At the same time, manual message code-splitting is not attractive:

authors should not need to decide which file or route "owns" a message
duplicate source strings across shards make conflict management harder
translators and extraction workflows should not be shaped by bundler internals

Observed Constraints

The most important product constraints for this direction are:

runtime language switching in the same loaded client is intentionally out of scope
a fast reload is preferable to trying to live-switch all translated UI state
top-level translation macro expansion is already considered an anti-pattern because locale selection and i18n bootstrapping can be async

That last point is especially important. If top-level translation lookups are already forbidden, message payloads do not need to exist before JavaScript chunk evaluation. They only need to exist before later render or handler code calls into the translation runtime.

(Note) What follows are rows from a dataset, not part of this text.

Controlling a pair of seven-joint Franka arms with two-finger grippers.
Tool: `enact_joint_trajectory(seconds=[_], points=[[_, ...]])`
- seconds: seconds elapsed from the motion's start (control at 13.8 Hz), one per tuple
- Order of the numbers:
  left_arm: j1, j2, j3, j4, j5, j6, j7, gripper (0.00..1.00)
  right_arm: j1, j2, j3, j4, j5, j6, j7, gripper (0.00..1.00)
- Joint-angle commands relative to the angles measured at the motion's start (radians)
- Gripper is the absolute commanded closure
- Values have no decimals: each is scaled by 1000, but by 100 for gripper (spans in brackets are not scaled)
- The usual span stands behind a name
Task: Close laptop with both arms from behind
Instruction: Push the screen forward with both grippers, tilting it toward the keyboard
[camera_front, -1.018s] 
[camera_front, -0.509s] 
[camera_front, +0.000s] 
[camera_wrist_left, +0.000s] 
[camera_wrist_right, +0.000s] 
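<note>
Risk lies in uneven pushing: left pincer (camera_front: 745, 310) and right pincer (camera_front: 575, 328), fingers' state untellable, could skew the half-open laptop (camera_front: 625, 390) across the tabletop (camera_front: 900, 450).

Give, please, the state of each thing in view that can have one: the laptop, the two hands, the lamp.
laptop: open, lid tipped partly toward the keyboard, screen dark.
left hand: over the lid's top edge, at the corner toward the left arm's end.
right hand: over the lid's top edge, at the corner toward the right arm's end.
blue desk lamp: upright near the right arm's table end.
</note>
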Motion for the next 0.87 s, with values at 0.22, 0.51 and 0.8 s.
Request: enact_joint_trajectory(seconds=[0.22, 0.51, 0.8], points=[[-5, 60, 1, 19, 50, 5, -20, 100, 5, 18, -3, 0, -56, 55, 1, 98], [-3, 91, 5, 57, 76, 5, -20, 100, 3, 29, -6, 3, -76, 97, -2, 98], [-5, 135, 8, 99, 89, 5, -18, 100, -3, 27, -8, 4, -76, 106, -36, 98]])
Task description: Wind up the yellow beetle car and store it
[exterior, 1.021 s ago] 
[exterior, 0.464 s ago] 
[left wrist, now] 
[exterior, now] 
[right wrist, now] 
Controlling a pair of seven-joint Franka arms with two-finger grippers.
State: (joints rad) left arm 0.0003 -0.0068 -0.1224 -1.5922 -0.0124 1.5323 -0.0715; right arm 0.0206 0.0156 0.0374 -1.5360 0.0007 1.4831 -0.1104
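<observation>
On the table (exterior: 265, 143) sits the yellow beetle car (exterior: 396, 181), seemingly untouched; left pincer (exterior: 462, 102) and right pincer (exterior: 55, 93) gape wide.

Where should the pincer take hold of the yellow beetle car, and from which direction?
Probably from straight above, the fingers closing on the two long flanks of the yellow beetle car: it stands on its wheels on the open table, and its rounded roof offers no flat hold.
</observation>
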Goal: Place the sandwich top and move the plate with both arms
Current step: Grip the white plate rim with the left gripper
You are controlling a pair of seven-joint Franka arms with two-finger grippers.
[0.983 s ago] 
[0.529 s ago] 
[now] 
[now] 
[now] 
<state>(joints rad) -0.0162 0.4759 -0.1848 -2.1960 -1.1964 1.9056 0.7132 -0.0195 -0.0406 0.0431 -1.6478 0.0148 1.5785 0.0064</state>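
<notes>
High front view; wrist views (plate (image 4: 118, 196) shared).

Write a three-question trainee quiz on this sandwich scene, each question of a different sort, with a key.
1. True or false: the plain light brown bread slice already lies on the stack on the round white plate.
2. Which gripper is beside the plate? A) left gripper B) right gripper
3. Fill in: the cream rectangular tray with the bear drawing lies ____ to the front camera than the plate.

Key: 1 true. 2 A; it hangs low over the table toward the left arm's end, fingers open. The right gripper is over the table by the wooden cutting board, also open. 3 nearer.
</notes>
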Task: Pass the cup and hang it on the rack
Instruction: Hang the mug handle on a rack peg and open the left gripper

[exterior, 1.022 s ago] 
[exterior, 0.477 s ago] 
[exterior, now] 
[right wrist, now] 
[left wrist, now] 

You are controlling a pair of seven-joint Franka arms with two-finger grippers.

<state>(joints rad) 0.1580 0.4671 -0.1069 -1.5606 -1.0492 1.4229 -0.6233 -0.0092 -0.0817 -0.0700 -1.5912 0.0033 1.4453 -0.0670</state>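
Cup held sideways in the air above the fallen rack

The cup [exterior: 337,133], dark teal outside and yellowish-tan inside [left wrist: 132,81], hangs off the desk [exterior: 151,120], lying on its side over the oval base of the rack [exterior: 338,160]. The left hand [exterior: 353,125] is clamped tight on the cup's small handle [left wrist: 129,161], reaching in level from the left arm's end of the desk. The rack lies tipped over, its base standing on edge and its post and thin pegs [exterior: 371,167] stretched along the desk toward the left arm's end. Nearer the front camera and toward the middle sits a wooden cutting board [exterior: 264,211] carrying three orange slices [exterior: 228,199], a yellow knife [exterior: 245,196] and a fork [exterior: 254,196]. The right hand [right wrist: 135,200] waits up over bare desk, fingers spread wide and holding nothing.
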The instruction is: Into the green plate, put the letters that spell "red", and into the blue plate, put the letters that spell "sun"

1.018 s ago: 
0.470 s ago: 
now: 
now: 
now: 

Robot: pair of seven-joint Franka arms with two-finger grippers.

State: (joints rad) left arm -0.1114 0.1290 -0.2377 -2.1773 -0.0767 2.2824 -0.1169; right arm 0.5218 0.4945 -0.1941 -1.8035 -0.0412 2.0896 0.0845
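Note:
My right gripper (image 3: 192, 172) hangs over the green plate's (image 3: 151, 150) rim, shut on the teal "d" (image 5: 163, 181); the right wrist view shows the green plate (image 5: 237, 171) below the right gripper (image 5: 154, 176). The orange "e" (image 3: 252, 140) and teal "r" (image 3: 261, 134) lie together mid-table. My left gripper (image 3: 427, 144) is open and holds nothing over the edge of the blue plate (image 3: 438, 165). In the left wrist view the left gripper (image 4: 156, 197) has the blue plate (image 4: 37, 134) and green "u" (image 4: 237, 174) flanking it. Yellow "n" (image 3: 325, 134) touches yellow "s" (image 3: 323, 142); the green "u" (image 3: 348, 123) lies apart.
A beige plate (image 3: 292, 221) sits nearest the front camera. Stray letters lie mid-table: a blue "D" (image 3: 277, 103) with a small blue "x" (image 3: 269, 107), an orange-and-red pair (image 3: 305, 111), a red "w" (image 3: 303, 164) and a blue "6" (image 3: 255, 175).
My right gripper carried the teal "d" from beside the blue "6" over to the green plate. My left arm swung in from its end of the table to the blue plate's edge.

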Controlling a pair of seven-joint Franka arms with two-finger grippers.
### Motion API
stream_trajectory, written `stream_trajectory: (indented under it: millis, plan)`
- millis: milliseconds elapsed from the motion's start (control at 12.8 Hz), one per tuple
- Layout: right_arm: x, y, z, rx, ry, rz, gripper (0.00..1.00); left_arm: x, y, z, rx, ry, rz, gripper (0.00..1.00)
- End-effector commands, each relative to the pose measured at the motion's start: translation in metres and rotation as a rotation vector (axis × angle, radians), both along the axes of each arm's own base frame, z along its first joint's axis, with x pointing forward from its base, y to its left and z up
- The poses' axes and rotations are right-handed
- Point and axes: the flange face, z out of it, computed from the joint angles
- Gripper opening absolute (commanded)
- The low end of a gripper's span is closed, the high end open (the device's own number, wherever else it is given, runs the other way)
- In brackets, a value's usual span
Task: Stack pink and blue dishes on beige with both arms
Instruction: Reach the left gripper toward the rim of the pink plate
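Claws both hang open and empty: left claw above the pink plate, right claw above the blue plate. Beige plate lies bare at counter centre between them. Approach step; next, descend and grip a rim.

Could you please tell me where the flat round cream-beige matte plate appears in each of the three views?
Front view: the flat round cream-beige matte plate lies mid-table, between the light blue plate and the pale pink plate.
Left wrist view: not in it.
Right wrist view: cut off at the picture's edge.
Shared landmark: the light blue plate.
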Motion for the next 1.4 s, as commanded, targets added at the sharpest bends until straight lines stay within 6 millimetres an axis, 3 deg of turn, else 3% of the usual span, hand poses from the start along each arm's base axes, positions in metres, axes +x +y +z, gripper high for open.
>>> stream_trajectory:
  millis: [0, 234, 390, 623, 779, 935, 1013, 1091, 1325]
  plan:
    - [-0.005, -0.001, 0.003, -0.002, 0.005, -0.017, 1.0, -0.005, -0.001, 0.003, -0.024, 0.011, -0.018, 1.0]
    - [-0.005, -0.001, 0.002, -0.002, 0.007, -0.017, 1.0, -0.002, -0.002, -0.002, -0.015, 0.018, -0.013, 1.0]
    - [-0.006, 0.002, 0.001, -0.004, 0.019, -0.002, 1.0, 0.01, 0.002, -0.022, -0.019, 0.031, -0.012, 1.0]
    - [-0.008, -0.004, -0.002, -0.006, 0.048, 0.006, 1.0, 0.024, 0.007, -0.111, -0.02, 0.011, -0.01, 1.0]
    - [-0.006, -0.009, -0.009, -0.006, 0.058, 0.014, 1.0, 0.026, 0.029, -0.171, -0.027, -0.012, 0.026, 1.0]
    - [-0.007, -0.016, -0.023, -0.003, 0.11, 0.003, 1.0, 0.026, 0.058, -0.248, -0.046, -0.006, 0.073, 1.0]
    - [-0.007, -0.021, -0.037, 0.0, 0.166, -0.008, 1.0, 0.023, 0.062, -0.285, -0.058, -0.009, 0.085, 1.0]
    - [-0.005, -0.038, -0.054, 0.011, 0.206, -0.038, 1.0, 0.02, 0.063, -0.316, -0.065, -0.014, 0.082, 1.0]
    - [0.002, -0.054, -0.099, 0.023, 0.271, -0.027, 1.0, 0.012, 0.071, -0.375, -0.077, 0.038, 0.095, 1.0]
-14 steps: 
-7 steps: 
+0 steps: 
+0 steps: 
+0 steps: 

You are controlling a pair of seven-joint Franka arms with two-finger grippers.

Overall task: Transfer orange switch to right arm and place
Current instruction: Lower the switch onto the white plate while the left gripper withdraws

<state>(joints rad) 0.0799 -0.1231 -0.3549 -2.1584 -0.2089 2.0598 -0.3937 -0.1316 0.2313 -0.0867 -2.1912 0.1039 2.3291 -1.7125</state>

This makes an async sidecar-loading model much more feasible.

Core Idea

Keep normal Vite/Rollup chunking as the primary source of truth, then attach message payloads to those chunks as locale-specific sidecars.

In rough terms:

translation macros continue to produce stable compiled IDs in application code
build tooling records which message IDs each module references
after final bundler chunking is known, the IDs are aggregated from module -> ids into chunk -> ids
for each (chunk, locale) pair, emit a compact message sidecar
emit a manifest that maps JS chunks to their locale-specific sidecars

The result is not "split messages by hand." It is:

let the bundler decide code chunk boundaries
derive message payload boundaries from those same chunk boundaries

This keeps message distribution aligned with the actual loading behavior of the application.

Why This Is Interesting

This approach potentially gives the best parts of two worlds:

application authors keep normal bundler-driven code splitting
message payloads can be loaded only for chunks that are actually used
locale-specific payloads stay much smaller than one giant per-locale catalog
no human-maintained "message shard files" are required

For locale overlays such as de-CH, the same model can later support:

a small de-CH sidecar
fallback to a larger de sidecar
optional fallback to source locale data only when needed

That is conceptually similar to the new compile_catalog_artifact semantics, but the delivery unit changes from "entire requested-locale artifact" to "chunk-addressable locale sidecar."

Suggested Architecture

Build-Time Collection

Do not parse final JavaScript output to discover message usage if it can be avoided.

Prefer a two-stage model:

the macro/plugin layer records message IDs per source module
the bundler integration aggregates those IDs after final chunking is known

This is more robust than scraping emitted code and stays compatible with tree-shaking and chunk renaming.

Emitted Artifacts

The likely outputs are:

normal JS chunks from Vite/Rollup
one locale-specific message sidecar per chunk
one manifest describing which sidecar belongs to which chunk and locale

Conceptually:

assets/
  app-ABC123.js
  checkout-XYZ999.js
  i18n-manifest.json
  i18n/de/app-ABC123.messages.json
  i18n/de/checkout-XYZ999.messages.json
  i18n/de-CH/app-ABC123.messages.json

The sidecar format does not need to be ESM. It could be JSON or another compact lookup-oriented artifact.

Runtime Flow

At runtime:

application decides the locale once during boot
when a chunk is about to be used, its locale sidecar is loaded
sidecar messages are registered in the in-memory translation store
UI code that runs later can resolve t(id) as normal

Because top-level translation usage is intentionally disallowed, the runtime can remain async here without trying to beat chunk evaluation itself.

Dev Server Flow

The same idea becomes even more interesting in development:

JS chunk loads can trigger a corresponding sidecar lookup
the dev server can keep Rust-side catalogs resident and watched
changed translations can be pushed through hot reload without rebuilding a giant locale module

The development protocol might eventually become batch-oriented rather than key-oriented:

load all message IDs needed for chunk X
not one HTTP request per translation key

Where Ferrocat Fits

Ferrocat should probably stay focused on catalog semantics and artifact building, not own the bundler integration itself.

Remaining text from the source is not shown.